What interested me the most was a cyclist who at the age of 39, made the U.S. Olympic Team. Not only did Dotsie Bausch make the team, but she improved her personal best times since moving to a plant-based diet. She credits her new nutrition regimen with her ability to earn a silver medal at the 2012 London games. As an older runner, that got my attention. So, I thought, let’s give this new food routine a try and see what happens! The road race scene in Austin is very competitive, even in the old guy division. I would like to see if I can lower my age group PR over the next year.

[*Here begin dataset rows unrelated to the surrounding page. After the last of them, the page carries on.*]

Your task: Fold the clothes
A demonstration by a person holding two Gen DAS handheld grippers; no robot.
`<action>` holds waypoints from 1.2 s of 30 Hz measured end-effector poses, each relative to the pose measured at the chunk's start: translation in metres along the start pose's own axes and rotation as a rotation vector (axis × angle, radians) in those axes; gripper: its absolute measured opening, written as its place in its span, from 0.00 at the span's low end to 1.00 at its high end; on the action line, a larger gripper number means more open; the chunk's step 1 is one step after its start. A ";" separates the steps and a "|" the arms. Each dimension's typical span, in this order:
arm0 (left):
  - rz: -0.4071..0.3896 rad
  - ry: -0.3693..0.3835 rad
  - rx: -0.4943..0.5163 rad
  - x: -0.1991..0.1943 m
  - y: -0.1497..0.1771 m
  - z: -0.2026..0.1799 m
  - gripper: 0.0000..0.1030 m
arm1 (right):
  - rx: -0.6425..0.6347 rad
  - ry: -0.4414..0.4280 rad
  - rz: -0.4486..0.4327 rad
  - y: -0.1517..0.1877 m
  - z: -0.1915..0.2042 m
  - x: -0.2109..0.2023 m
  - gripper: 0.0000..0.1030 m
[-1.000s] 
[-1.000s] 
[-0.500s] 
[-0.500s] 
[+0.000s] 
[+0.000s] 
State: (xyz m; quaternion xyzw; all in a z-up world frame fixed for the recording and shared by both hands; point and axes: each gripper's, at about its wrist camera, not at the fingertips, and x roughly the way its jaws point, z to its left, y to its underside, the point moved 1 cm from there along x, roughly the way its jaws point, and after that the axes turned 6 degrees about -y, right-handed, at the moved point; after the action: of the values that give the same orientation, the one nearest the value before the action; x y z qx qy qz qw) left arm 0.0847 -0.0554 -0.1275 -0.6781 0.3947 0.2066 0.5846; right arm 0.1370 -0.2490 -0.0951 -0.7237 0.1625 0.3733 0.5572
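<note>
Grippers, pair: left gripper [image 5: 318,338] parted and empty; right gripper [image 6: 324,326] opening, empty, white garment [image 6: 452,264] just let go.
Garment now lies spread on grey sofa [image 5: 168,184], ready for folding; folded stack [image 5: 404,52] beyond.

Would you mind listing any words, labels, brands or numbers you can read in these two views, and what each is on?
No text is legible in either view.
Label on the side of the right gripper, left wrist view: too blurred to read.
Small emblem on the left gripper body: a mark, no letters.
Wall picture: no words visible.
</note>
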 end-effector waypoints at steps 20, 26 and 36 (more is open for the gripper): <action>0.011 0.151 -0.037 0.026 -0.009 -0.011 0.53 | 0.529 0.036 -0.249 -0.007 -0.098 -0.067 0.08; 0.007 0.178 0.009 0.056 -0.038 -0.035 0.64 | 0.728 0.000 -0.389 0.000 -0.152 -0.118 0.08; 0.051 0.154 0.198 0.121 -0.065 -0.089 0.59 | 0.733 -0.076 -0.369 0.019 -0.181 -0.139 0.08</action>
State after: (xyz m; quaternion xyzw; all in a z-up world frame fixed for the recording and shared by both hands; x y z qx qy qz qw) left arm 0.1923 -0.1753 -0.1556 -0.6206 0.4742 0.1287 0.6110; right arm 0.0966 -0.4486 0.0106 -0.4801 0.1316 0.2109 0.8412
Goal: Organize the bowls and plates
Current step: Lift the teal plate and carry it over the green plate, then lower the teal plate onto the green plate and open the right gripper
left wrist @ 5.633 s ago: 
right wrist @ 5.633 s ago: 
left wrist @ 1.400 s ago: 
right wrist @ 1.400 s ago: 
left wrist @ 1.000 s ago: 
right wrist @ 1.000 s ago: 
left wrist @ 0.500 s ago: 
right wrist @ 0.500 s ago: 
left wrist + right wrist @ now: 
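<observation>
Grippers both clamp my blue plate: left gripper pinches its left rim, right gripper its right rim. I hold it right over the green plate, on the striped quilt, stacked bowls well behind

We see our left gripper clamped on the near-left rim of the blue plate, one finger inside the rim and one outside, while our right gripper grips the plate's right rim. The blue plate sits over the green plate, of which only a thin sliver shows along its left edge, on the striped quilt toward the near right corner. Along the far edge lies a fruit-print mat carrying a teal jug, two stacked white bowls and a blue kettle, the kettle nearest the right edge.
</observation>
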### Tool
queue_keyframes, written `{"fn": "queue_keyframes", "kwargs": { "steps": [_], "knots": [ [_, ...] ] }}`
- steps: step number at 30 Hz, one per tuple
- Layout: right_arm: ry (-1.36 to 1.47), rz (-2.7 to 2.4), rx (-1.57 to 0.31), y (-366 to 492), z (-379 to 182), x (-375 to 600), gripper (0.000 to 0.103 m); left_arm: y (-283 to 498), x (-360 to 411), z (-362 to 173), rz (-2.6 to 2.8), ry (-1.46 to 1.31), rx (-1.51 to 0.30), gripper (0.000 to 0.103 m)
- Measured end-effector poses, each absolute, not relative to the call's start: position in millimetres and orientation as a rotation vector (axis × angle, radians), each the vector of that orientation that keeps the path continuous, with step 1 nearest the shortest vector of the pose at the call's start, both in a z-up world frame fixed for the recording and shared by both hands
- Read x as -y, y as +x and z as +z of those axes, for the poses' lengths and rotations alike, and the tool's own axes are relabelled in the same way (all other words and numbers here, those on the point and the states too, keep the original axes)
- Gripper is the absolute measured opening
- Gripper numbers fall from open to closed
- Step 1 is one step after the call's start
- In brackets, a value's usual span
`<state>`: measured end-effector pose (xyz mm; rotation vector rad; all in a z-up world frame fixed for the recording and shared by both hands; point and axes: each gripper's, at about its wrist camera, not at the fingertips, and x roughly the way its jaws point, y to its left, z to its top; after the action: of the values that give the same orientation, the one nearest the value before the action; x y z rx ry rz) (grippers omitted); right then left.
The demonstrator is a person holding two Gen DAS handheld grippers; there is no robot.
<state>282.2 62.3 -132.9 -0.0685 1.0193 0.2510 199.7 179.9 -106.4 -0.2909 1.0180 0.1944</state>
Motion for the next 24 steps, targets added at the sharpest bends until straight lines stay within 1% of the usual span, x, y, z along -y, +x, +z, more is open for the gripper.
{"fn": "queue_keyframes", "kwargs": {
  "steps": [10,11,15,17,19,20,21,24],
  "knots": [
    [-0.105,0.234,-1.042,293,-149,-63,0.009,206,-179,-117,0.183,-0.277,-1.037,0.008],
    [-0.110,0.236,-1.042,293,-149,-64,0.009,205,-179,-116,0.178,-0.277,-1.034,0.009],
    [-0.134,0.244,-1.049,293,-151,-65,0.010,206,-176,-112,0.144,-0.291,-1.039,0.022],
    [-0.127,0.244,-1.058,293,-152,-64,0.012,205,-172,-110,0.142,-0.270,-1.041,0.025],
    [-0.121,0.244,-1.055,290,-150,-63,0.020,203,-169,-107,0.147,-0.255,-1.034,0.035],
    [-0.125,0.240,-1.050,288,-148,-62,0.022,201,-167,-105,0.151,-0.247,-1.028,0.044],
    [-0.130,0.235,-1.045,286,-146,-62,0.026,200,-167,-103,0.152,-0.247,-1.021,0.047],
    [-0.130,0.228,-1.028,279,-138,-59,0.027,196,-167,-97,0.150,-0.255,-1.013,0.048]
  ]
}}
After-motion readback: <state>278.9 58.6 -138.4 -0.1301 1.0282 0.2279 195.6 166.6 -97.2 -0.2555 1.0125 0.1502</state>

It has been an interesting journey so far. Giving up meat was not as big a deal as I thought it was going to be. The biggest challenge was finding recipes I enjoyed eating. If I couldn’t find meals that I like, this change would be most challenging. So far, the trek has been hit and miss. There have been a few bombs, but I’ve also had my share of successes. I will pass on to you my personal victories even if you are not planning on changing over to a plant-based diet but would just want to change it up one night a week. Maybe give the idea of ‘Meatless Monday’s’ a try and see how it goes.
If you are wondering how this has affected my running so far, I’ve not run a race since the dietary change. The first test will be the Statesman Capital 10K here in Austin in early April. However, I can report to you my training times have gone down by about 30 seconds per mile, so the prognosis for that upcoming race is good.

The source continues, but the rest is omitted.